Throughout the records below, find each line holding "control" and copy it.

___ STUDY MATERIAL ___

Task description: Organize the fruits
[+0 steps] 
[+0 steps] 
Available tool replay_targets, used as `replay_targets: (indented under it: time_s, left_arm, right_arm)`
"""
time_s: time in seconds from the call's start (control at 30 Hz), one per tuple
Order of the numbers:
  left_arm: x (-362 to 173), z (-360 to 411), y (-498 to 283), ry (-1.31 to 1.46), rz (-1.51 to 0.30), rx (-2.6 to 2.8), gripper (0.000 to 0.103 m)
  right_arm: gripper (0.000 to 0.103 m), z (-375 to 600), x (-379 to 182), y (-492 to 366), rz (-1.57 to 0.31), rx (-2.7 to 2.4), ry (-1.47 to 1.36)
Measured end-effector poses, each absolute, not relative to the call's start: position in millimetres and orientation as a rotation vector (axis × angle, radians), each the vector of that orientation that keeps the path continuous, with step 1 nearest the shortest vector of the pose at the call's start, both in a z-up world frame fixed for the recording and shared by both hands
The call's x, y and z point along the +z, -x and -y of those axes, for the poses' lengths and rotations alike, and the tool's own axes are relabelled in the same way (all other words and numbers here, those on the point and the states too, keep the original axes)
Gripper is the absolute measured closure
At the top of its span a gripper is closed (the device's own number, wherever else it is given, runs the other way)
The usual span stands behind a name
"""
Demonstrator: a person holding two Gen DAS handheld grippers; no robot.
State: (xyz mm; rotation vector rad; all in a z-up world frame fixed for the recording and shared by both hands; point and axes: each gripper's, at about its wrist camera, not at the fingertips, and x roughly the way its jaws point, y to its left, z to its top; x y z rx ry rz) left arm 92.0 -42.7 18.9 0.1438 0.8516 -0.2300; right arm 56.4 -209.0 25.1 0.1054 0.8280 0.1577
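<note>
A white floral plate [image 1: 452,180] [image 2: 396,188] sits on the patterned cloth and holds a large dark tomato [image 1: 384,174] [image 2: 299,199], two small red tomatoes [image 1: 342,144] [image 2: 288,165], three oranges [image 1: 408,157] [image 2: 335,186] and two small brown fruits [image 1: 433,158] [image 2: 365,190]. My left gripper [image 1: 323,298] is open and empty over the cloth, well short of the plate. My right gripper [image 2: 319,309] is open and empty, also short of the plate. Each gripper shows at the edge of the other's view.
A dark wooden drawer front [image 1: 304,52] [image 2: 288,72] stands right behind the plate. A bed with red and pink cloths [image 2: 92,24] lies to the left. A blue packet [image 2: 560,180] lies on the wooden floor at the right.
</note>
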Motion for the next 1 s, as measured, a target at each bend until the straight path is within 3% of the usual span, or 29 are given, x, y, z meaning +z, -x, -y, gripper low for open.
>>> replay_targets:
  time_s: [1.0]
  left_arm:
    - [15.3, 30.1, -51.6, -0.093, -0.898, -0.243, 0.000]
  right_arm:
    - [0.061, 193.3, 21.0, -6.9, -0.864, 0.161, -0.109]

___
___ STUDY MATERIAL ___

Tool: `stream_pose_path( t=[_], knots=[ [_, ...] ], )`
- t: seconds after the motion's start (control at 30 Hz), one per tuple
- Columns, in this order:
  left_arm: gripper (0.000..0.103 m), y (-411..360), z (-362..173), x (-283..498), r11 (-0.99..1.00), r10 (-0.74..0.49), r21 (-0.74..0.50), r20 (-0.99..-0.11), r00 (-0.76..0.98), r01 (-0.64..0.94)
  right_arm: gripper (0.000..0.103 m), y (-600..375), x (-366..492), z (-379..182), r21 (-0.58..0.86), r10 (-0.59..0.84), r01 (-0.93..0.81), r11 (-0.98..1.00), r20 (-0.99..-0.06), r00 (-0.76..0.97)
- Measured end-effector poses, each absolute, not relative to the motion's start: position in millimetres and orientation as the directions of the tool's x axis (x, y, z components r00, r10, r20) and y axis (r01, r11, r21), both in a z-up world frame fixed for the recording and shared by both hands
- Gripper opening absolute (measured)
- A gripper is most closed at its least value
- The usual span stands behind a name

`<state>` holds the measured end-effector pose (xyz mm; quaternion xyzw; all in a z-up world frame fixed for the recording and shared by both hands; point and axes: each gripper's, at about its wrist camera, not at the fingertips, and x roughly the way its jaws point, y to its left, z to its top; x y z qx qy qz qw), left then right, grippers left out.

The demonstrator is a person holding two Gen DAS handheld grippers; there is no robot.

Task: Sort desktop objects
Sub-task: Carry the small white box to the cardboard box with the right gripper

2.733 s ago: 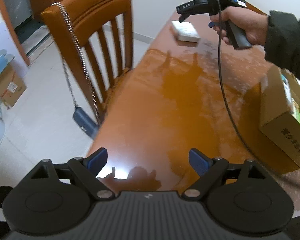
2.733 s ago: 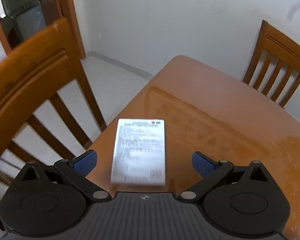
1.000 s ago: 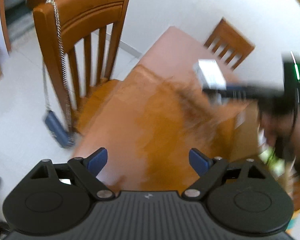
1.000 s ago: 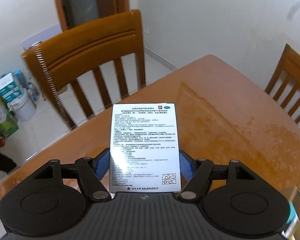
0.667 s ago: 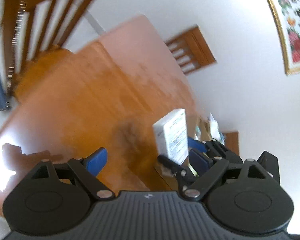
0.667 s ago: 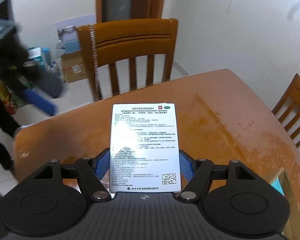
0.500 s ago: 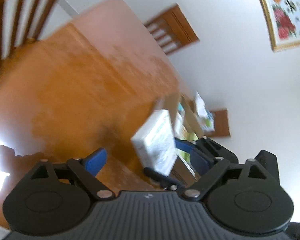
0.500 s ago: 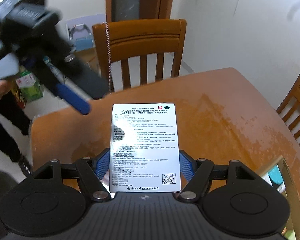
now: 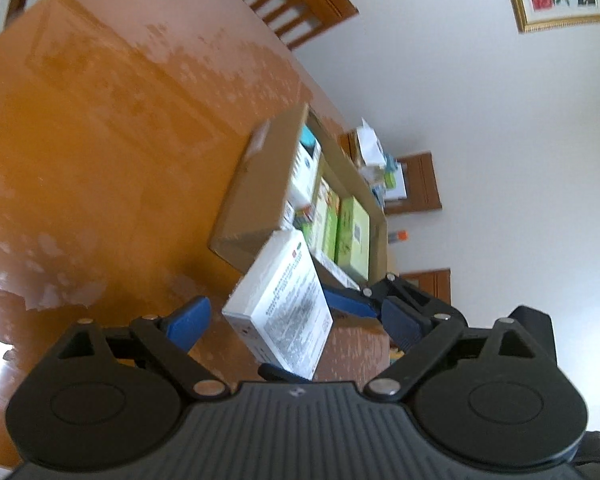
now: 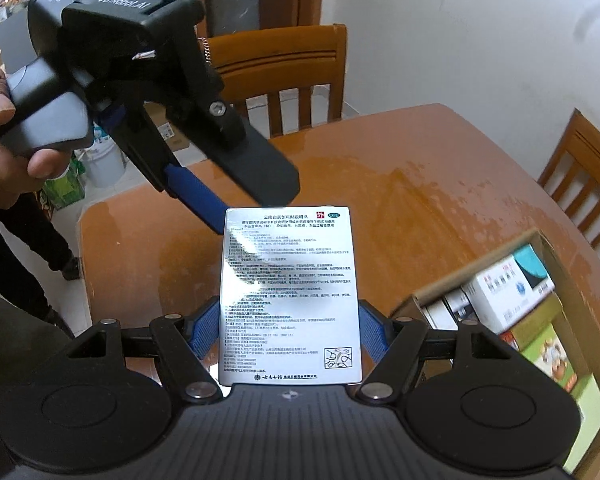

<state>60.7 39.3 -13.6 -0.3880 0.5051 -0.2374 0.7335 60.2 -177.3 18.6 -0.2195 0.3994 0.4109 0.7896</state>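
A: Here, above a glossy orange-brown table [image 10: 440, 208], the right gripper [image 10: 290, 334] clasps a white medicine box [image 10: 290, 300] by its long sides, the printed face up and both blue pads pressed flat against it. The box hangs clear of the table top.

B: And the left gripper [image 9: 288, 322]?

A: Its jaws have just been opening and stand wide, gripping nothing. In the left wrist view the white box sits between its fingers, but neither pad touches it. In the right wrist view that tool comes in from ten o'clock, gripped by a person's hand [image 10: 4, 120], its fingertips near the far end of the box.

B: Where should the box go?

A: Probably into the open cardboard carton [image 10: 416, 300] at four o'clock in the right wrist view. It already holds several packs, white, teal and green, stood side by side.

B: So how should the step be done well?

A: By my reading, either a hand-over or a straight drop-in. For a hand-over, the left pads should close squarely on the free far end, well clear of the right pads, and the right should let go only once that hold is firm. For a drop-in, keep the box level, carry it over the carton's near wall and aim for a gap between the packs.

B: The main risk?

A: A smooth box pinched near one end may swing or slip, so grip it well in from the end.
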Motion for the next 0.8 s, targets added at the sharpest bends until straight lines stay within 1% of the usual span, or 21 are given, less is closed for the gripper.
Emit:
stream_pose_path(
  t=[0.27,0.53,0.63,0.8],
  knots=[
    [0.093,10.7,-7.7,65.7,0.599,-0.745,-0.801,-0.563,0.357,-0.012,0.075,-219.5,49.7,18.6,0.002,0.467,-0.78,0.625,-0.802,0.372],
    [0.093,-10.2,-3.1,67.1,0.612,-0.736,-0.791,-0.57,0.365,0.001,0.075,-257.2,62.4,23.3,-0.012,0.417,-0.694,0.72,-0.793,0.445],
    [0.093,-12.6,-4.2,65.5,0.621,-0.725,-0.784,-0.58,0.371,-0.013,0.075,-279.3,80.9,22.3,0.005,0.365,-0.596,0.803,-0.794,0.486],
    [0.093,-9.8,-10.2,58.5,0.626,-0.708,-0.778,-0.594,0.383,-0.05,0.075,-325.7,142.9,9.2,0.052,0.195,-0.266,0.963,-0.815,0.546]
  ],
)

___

--- SOLUTION FOR THIS TASK ---
time_s: time in seconds from the call's start (control at 30 Hz), one per tuple
- t: seconds after the motion's start (control at 30 Hz), one per tuple

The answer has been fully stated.